JYOTI MALHOTRA
Gulf News, Dubai, May 2007
India has been celebrating these last few days, with firecrackers and the roll of drums that sound like thunder, and `gulal’ – blood red powder, symbol of joy, victory and change – after Mayawati won power for the Dalits, the lowest Hindu castes, through elections in Uttar Pradesh, a province that is the heartbeat of India.
Without firing a single shot, but through masterly use of the ballot box, Mayawati has shown that power is not the permanent preserve of a few. And that even political dynasties like the Nehru-Gandhi dynasty, which have been synonymous with the idea of a secular, libertarian India since independence 60 years ago, must bite the dust when confronted with grassroots movements that have a greater hunger for changing the old order.
Mayawati’s victory, especially her ability to sew up a rainbow coalition with the upper castes, has been the subject of much soul-searching across the nation. However, one key fact seems to have been ignored : Despite the Muslim clergy in Uttar Pradesh province issuing `fatwas’ or diktats to the large Muslim population (19 per cent of the 50 million or so who actually voted) to vote in favour of the Opposition -- the Congress and the Samajwadi party of Mulayan Singh Yadav -- the Muslims seem to have largely sided with Mayawati’s Dalits.
This significant shift in Muslim opinion sends a two-fold message. Firstly, that the Muslim community in Uttar Pradesh are amongst the poorest of the poor, often on par with the outcast Dalits, and desperately hope that Mayawati’s politics will allow them to participate in development benefits like education, health and most important, jobs.
Secondly, just like everyone else in the province who kept so quiet about their sympathies for Mayawati – thereby allowing her a magnificent surprise victory – the Muslims said one thing to a clergy they dare not disobey publicly, but did precisely the opposite in private.
That is, the Muslim community, just like everyone else in the province, made full use of the secretness of their secret ballot. Expected to vote in favour of Yadav, a politician who never missed an opportunity to publicly flaunt his so-called secular credentials, they denied him, when the time came, their crucial vote bank.
Moreover, Yadav had been supported by the Left parties in this election. In Indian politics, you can accuse the Left of being pretty much anything, but you can’t accuse them of not being fundamentally secular. The Muslim voter in Uttar Pradesh, by helping in Yadav’s electoral demolition, also sent a message to the Left parties to do some soul-searching of their own.
These days in Delhi, as the summer sun bleaches most good intentions, good manners and common sense and blends them into the daily thunderstorm that still takes most Delhiites unawares, the talk is all about how the current Congress-led coalition will fare before it is wiped out in the general elections of 2009.
Sure, Prime Minister Manmohan Singh means well, but is anyone really listening?
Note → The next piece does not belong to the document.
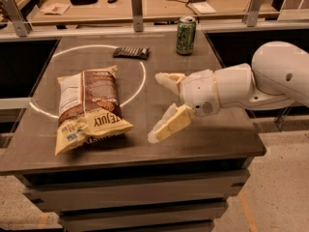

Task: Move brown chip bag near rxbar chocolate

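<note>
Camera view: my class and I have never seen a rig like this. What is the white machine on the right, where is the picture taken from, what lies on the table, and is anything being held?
There is only one picture, from a camera looking down on a dark table from its near side. Where the camera is mounted is not known.

The white thing reaching in from the right is a robot arm. At its end is the gripper, two pale fingers that work like tongs. It is over the middle of the table, open and holding nothing.

On the table, a large brown and yellow chip bag lies flat on the left, just left of the gripper. A small dark bar lies further back, and a green can stands upright at the back right.
</note>
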You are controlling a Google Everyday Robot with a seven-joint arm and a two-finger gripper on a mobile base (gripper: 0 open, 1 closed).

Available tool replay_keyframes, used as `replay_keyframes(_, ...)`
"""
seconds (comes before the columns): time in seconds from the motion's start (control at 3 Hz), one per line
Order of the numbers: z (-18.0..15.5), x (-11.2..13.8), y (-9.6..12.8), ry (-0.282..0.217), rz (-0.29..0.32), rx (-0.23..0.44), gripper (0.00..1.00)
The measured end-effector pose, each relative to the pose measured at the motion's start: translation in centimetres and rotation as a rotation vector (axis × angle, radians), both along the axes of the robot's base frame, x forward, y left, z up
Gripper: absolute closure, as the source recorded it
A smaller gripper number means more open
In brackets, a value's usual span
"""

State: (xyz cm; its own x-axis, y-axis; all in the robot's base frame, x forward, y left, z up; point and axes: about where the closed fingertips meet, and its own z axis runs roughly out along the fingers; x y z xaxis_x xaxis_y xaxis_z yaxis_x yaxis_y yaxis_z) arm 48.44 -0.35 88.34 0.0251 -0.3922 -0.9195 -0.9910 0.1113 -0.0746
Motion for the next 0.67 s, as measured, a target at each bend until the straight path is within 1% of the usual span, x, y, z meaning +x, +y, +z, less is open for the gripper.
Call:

In one of the most important policy directives of any government so far, Singh ordered all banks to give favourable treatment to the economically weak across the religious minority spectrum.
That is, Hindus in Muslim-majority provinces like Jammu & Kashmir, Christians in parts of North-East India, and Muslims in most other parts of the country, will now be eligible for priority loans from both private and public-sector banks, amounting to ten per cent of their total lending.
The PM’s policy directive amounts to a major intervention in favour of the weak and underprivileged, much like what Mayawati says she intends to do in Uttar Pradesh. But much like other policy initiatives by the PM, this one too doesn’t look like it will bring about major changes in public perception.
The difference is clear, and it’s to do with politics. Mayawati’s victory is underpinned by her determination to uplift the Dalits and make them socially equal to the upper Hindu castes. Prime Minister Manmohan Singh may be doing the exact same thing in practice, but the fact that there are multiple power centres within the Congress – not only around Sonia Gandhi and himself, but also around the powerful coalition partners – serves to dilute the message that much more.
In the wake of the Mayawati miracle, the Congress party needs to wake up and unleash a few thunderbolts of its own. Foreign affairs may be a good place to jumpstart a moribund party, or one that is in grave danger of falling off to sleep.
Agreements with the US (on nuclear energy and India’s place in the world), Pakistan (Siachen & Sir Creek) and China (border talks) at the moment need a healthy dose of political gumption to move ahead. Finalising even one agreement will unleash such positive energy nationally, that the PM will be emboldened to stay with the course.
For Manmohan Singh, the moment is now. At his meeting with US president George Bush in early July on the margins of the G-8 meeting in Germany, the Prime Minister has the opportunity to wrap up the nuclear deal, and catapult India onto the worldwide stage.
If he doesn’t grab that opportunity with both hands, Manmohan Singh may find, just like Atal Behari Vajpayee of the BJP, that the moment to become a part of history will also slip him by.
Perhaps he should take a lesson out of Mayawati’s book. Power favours the bold and the brave, not those who keep looking over their shoulder, while fearing the future in front.